Foto: Erntezeit in Schleswig-Holstein
Die Erntezeit in Schleswig-Holstein wird von vielen Landwirten gerne als die "fünfte Jahreszeit" bezeichnet. Nach monatelanger Pflege bricht der Moment an, die reiche Ernte einzufahren und die investierte Arbeit in Erfolg umzuwandeln. Wenn sich die Landschaften in ein gold-gelb-braunes Farbenspiel hüllen, bieten die Felder im Zusammenspiel mit modernen Erntemaschinen und dem blauen Sommerhimmel einen unvergleichlich schönen Anblick in der Region.
Heutige Erntearbeiten sind ohne schwere und hochmoderne Technik kaum noch vorstellbar. Während in den 1960er- und 1970er-Jahren offene Mähdrescher ohne Kabinen den Standard prägten, steuert heute modernster Computer die Arbeit. Schnitthöhen und Bodenanpassungen erfolgen vollautomatisch. Auf dem Foto ist ein klassischer, hellgrüner Mähdrescher der Marke Claas zu sehen - dem europäischen Branchenführer, während weltweit der US-Hersteller John Deere mit seinem dunkleren Grün den Markt anführt.

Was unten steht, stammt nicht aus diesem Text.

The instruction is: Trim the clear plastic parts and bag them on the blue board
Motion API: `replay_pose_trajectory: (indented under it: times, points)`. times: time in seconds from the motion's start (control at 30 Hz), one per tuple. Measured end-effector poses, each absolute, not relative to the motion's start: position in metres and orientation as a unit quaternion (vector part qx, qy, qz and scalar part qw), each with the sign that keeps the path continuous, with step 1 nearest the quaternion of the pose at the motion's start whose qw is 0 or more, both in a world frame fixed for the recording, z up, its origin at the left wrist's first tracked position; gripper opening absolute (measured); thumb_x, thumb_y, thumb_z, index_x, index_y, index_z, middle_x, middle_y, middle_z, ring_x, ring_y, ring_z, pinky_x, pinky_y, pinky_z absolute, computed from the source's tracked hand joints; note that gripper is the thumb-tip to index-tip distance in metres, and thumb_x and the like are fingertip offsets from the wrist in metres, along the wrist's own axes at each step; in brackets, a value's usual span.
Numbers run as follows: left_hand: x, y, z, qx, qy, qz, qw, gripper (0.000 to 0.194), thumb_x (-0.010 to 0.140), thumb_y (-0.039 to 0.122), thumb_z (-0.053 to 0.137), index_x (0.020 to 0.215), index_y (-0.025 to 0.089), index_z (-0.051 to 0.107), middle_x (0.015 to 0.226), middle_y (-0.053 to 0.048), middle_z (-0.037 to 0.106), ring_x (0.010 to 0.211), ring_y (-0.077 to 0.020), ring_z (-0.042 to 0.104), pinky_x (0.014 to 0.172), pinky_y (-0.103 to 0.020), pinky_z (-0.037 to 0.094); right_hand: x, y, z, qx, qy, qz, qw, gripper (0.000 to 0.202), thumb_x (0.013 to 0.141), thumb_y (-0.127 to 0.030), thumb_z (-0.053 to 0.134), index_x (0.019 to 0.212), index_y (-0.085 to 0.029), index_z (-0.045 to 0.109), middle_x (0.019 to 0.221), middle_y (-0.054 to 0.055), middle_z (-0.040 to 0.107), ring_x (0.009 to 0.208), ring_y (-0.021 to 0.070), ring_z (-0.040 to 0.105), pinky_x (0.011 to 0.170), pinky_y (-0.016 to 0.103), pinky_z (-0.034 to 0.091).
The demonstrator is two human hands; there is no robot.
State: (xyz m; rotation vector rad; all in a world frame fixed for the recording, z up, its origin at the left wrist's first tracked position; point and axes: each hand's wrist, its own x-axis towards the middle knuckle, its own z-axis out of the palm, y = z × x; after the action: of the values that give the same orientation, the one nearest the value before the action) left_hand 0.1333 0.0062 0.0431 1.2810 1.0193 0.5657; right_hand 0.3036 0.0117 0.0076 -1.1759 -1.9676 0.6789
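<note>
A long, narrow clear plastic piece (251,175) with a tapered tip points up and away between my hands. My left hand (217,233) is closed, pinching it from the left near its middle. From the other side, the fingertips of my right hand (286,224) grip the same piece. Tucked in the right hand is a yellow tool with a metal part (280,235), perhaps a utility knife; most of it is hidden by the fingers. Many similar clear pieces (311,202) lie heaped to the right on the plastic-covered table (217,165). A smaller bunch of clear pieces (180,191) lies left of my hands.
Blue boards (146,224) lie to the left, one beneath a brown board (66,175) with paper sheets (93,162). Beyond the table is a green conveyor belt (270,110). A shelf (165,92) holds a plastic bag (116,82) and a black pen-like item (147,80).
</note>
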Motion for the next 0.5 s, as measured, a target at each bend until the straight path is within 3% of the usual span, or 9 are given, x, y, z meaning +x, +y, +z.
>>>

Die Landwirtschaft im Norden liefert beachtliche Erträge. Im Jahr 2012 verzeichnete das Ministerium für Energiewende, Landwirtschaft, Umwelt und ländliche Räume eine Getreideernte von insgesamt knapp 2,9 Millionen Tonnen. Fast 2 Millionen Tonnen entfielen dabei allein auf die Weizenernte, angebaut auf einer Gesamtfläche von rund 330.000 Hektar. Spannend ist zudem, dass Standorte in der Marsch und im Hügelland eine deutlich höhere Ertragssicherheit als die Geest aufweisen, was vor allem in extrem trockenen Jahren (wie 1976, 1983, 1992, 2003 und 2006) ins Gewicht fiel.
Ob die prächtige Rapsblüte im Frühling oder die goldene Weizenernte in der Angeliter Hügellandschaft im Spätsommer: Schleswig-Holstein und insbesondere die malerische Region zwischen Schlei und Ostsee sind zu jeder Jahreszeit eine Reise wert.